Problem ->
Please retype the listing below exactly, from its opening line through the line where "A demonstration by" appears.

Available data ->

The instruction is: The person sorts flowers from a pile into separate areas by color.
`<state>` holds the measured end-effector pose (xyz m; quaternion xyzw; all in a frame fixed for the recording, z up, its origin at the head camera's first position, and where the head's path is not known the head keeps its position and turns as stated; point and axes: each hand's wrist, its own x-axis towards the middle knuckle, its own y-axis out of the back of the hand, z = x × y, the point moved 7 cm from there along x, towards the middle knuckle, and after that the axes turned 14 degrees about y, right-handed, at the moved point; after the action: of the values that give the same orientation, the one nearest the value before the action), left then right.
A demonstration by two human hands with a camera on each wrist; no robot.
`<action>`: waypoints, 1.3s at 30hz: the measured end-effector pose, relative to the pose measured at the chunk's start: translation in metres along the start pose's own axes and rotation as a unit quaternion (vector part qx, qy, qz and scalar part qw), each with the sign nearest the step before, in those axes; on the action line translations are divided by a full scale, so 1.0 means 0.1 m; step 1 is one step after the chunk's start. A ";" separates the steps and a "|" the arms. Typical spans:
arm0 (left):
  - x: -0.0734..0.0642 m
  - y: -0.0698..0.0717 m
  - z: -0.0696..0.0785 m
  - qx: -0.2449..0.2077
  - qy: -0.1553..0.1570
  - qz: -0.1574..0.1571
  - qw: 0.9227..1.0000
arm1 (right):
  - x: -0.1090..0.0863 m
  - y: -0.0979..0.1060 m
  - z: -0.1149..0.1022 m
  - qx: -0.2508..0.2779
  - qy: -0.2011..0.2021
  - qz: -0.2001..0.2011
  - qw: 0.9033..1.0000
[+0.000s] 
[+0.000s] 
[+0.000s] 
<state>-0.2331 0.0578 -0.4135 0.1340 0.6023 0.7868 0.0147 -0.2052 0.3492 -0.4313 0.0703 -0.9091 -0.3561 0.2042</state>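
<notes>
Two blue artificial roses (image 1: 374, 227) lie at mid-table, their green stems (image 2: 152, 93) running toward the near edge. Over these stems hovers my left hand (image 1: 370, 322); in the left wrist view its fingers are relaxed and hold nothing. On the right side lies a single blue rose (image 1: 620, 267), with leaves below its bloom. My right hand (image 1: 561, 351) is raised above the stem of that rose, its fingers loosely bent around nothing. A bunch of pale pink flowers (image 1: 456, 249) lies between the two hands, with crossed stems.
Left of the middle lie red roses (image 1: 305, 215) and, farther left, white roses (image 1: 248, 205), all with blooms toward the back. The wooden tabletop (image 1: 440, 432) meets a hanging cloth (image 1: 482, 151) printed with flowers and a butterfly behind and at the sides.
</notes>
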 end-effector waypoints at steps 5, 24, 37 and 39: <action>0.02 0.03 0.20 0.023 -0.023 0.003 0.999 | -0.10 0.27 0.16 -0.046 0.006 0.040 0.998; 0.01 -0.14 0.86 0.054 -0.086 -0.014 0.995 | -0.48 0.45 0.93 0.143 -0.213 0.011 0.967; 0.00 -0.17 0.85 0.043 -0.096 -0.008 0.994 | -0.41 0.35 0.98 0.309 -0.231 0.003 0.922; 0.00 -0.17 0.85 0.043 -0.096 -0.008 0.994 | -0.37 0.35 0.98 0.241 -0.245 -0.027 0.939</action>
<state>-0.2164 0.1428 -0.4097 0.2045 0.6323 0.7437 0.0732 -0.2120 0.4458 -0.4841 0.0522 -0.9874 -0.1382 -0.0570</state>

Written response ->
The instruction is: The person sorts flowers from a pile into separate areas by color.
`<state>` holds the measured end-effector pose (xyz m; quaternion xyzw; all in a frame fixed for the recording, z up, its origin at the head camera's first position, and where the head's path is not known the head keeps its position and turns as stated; point and axes: each hand's wrist, its own x-axis towards the middle knuckle, its own y-axis out of the back of the hand, z = x × y, the point moved 7 cm from there along x, towards the middle knuckle, and after that the axes turned 14 degrees about y, right-handed, at the moved point; after the action: of the values that give the same orientation, the one nearest the value before the action), left then right.
A demonstration by two human hands with a camera on each wrist; no robot.

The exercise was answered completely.